Он не знает, что я снова погрязла в долгах из-за недавней корректирующей хирургии. Они вроде небольшие, но растут и растут. Я решила не рассказывать. Он думает, что я собираюсь стать учительницей, и гордится тем, что ему якобы удалось изменить мою жизнь. Когда он смотрит на меня, его глаза часто наполняются слезами. Ему нравится история, в которой он меня спасает.
Когда Нами пришла в мое заведение в Миари, я пыталась уговорить ее не брать взаймы у сутенеров. Эти деньги только выглядели подарком. Но она уже начала и, как и многие, остановиться не могла.
Нами была самой юной из работниц рум-салона, а из-за круглых щечек и выступающих верхних зубов выглядела еще моложе. Думаю, когда она впервые появилась там, ей было тринадцать или четырнадцать. Привлекательной тогда она вовсе не была – просто пухлый ребенок без груди. Но мужчины выбирали ее снова и снова.
Даже не знаю, почему она вдруг мне понравилась. Обычно я не сближаюсь с девушками, с которыми работаю, но Нами выглядела такой уютной и юной, что сложно было оставаться равнодушной. Она сидела и просто смотрела на нас, девушек и мужчин, так строго, что даже меня это задевало. И, возможно, клиенты, которые выбирали Нами, были из тех, кто хотел наказать ее за этот взгляд.
Теперь мы с Нами выглядим совершенно иначе. Иногда она говорит, что хотела бы иметь нашу совместную фотографию с тех времен. «Ты шутишь? Зачем тебе доказательства?» – ужасаюсь я. Я скорее убила бы любого и сгнила потом в тюрьме, чем позволила бы увидеть себя до операции.
Сейчас, спустя несколько лет работы в районе Каннам, где все стремится к шику и утонченности, а главная цель – выглядеть максимально естественно, я ежусь при виде свежих перемен во внешности Нами. Например, ее груди выглядят мультяшно: напоминают грейпфруты на почти мальчишеском теле. Из-за этого люди либо откровенно кокетничают с моей подругой, либо смущенно отворачиваются, особенно когда на ее лице появляется виноватое выражение, рот слегка приоткрыт, а взгляд блуждает.
– Пусть люди считают меня глупой, – сказала она однажды. – Здорово, когда от тебя ничего не ждут. Появляется время подумать.

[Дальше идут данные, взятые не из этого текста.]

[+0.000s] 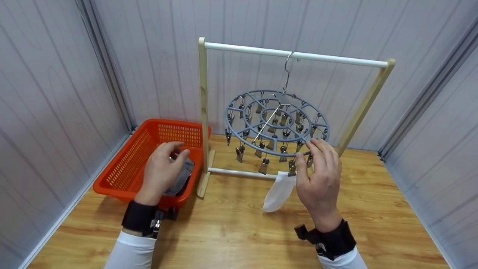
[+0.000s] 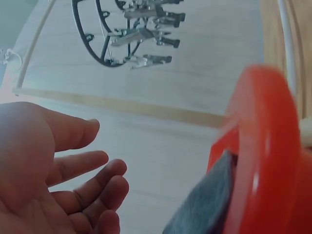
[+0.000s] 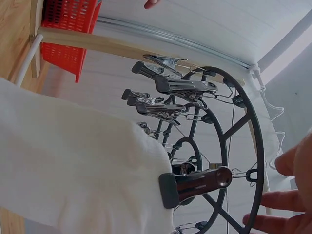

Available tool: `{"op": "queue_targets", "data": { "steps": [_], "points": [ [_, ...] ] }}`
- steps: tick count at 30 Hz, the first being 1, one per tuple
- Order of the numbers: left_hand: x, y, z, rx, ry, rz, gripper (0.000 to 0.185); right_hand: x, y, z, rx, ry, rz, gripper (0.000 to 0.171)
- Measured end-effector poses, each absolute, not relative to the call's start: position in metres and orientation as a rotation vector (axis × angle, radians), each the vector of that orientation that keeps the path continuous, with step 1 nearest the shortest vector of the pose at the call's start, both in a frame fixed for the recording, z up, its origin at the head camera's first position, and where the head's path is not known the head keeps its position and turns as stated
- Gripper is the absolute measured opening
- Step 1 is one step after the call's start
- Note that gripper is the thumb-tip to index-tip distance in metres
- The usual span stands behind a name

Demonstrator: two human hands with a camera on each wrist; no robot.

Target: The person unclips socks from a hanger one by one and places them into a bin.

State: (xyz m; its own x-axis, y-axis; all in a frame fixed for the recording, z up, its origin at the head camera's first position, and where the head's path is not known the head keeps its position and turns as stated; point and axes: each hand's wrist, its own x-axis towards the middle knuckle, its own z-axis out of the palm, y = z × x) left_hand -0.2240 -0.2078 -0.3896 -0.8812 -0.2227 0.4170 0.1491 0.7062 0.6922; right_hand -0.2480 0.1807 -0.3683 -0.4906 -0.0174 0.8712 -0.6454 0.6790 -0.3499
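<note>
My left hand [image 1: 173, 155] hovers over an orange basket [image 1: 127, 168], just above a grey cloth [image 1: 183, 178] lying inside it. In the left wrist view the left hand [image 2: 63, 180] has loose, bent fingers and an empty palm, beside the basket's rim [image 2: 263, 146] and the grey cloth [image 2: 204, 204]. My right hand [image 1: 308, 158] is raised at the front rim of a round grey clip hanger [image 1: 227, 120], holding nothing. A white sock [image 1: 278, 190] hangs from a metal clip [image 1: 291, 168] beside my thumb. The right wrist view shows that clip [image 3: 195, 183] biting the sock [image 3: 73, 165].
The hanger hooks onto the white bar [image 1: 298, 55] of a wooden rack [image 1: 203, 112] standing on a wooden table top [image 1: 231, 228]. Several empty clips dangle from the hanger. Grey panel walls close in on the left, back and right.
</note>
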Motion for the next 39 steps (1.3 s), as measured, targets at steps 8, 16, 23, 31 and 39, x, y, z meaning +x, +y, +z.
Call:
{"op": "queue_targets", "data": {
  "steps": [8, 16, 23, 31, 39],
  "points": [
    [-0.223, -0.190, -0.389, -0.061, -2.436, -1.059, 0.034, -0.246, 0.177, -0.369, 0.554, -1.975, 0.883, 0.032],
    [-0.225, -0.169, -0.393, -0.216, -2.409, -1.121, 0.029, -0.242, 0.176, -0.368, 0.666, -1.936, 0.952, 0.027],
    [-0.226, -0.143, -0.402, -0.364, -2.426, -1.360, 0.027, -0.243, 0.180, -0.365, 0.685, -1.867, 0.975, 0.027],
    [-0.226, -0.112, -0.417, -0.475, -2.433, -1.566, 0.043, -0.247, 0.180, -0.366, 0.583, -1.933, 0.795, 0.034],
    [-0.222, -0.087, -0.435, -0.566, -2.503, -1.617, 0.065, -0.245, 0.172, -0.368, 0.621, -1.954, 0.811, 0.032]
  ]
}}
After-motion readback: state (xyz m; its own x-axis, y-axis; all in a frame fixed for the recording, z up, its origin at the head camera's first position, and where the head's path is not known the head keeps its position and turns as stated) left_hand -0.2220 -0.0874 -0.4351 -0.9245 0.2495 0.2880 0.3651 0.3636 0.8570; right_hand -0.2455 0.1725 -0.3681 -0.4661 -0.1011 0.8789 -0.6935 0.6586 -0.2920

Так и хотелось ответить ей: «Что ж, ты однозначно всех убедила».
* * *
Михо присоединяется к нам в десять вечера. Изначально наши комнаты представляли собой большие аппартаменты, одна часть которых была офисом, а другая – жилыми помещениями. Соединяла их запертая на замок дверь. В итоге пространство разделили на маленькие квартирки. До Михо моим соседом был мужчина лет тридцати, который вечно мастурбировал по ночам и будил меня своими стонами. Как же я обрадовалась, когда он съехал и через пару недель заселилась Михо. Я пару раз пригласила ее к себе выпить, а она позвала меня посмотреть свои картины. Конечно, мне ее творчество не близко: мир и без того жесток, зачем привносить в него еще больше мрачности? В свою очередь, Михо считает всю мою погоню за красотой пустой тратой времени и денег. Но порой, чтобы избежать одиночества, достаточно просто что-нибудь сказать – и из-за стены получить ответ. Потому через несколько месяцев мы попросили домовладельца открыть соединяющую наши квартиры дверь.